### WORK TASK
Repeat the listing below line for line, exactly as shown.

BEGIN MATERIAL PROVIDED

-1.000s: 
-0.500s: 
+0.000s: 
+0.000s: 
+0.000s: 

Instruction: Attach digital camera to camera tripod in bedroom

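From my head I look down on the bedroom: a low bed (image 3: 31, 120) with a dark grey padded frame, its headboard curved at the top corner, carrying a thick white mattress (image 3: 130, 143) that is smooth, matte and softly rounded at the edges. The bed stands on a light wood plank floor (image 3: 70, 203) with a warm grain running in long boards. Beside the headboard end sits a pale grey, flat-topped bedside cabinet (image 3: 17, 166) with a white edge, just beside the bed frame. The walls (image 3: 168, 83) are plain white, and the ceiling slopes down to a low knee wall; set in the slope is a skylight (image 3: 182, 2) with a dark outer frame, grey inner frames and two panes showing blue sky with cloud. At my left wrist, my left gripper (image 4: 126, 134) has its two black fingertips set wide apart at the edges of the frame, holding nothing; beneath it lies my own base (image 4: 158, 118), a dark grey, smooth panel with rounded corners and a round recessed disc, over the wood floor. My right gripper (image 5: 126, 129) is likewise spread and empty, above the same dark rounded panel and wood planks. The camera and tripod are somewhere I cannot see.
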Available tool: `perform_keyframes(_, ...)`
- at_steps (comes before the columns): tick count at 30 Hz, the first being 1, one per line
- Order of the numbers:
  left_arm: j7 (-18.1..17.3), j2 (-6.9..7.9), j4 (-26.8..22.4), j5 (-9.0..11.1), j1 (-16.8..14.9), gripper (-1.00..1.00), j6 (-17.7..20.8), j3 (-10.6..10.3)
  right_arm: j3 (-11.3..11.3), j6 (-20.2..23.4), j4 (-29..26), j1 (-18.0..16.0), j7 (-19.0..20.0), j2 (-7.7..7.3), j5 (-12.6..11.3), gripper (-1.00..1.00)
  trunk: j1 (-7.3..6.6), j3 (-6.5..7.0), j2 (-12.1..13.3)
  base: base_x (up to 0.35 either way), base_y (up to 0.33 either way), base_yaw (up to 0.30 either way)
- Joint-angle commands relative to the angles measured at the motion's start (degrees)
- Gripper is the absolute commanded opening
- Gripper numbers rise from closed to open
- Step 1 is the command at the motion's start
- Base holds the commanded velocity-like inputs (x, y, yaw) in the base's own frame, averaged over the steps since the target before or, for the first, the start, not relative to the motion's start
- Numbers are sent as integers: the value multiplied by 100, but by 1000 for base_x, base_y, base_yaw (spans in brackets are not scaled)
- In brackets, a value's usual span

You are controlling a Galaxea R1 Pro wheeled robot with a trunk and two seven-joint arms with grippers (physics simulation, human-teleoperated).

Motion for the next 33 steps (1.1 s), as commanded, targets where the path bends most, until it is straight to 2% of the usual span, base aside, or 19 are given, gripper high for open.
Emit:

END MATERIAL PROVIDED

### EXPECTED ANSWER
-1.000s: 
-0.500s: 
+0.000s: 
+0.000s: 
+0.000s: 

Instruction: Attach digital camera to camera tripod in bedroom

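From my head I look down on the bedroom: a low bed (image 3: 31, 120) with a dark grey padded frame, its headboard curved at the top corner, carrying a thick white mattress (image 3: 130, 143) that is smooth, matte and softly rounded at the edges. The bed stands on a light wood plank floor (image 3: 70, 203) with a warm grain running in long boards. Beside the headboard end sits a pale grey, flat-topped bedside cabinet (image 3: 17, 166) with a white edge, just beside the bed frame. The walls (image 3: 168, 83) are plain white, and the ceiling slopes down to a low knee wall; set in the slope is a skylight (image 3: 182, 2) with a dark outer frame, grey inner frames and two panes showing blue sky with cloud. At my left wrist, my left gripper (image 4: 126, 134) has its two black fingertips set wide apart at the edges of the frame, holding nothing; beneath it lies my own base (image 4: 158, 118), a dark grey, smooth panel with rounded corners and a round recessed disc, over the wood floor. My right gripper (image 5: 126, 129) is likewise spread and empty, above the same dark rounded panel and wood planks. The camera and tripod are somewhere I cannot see.
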Available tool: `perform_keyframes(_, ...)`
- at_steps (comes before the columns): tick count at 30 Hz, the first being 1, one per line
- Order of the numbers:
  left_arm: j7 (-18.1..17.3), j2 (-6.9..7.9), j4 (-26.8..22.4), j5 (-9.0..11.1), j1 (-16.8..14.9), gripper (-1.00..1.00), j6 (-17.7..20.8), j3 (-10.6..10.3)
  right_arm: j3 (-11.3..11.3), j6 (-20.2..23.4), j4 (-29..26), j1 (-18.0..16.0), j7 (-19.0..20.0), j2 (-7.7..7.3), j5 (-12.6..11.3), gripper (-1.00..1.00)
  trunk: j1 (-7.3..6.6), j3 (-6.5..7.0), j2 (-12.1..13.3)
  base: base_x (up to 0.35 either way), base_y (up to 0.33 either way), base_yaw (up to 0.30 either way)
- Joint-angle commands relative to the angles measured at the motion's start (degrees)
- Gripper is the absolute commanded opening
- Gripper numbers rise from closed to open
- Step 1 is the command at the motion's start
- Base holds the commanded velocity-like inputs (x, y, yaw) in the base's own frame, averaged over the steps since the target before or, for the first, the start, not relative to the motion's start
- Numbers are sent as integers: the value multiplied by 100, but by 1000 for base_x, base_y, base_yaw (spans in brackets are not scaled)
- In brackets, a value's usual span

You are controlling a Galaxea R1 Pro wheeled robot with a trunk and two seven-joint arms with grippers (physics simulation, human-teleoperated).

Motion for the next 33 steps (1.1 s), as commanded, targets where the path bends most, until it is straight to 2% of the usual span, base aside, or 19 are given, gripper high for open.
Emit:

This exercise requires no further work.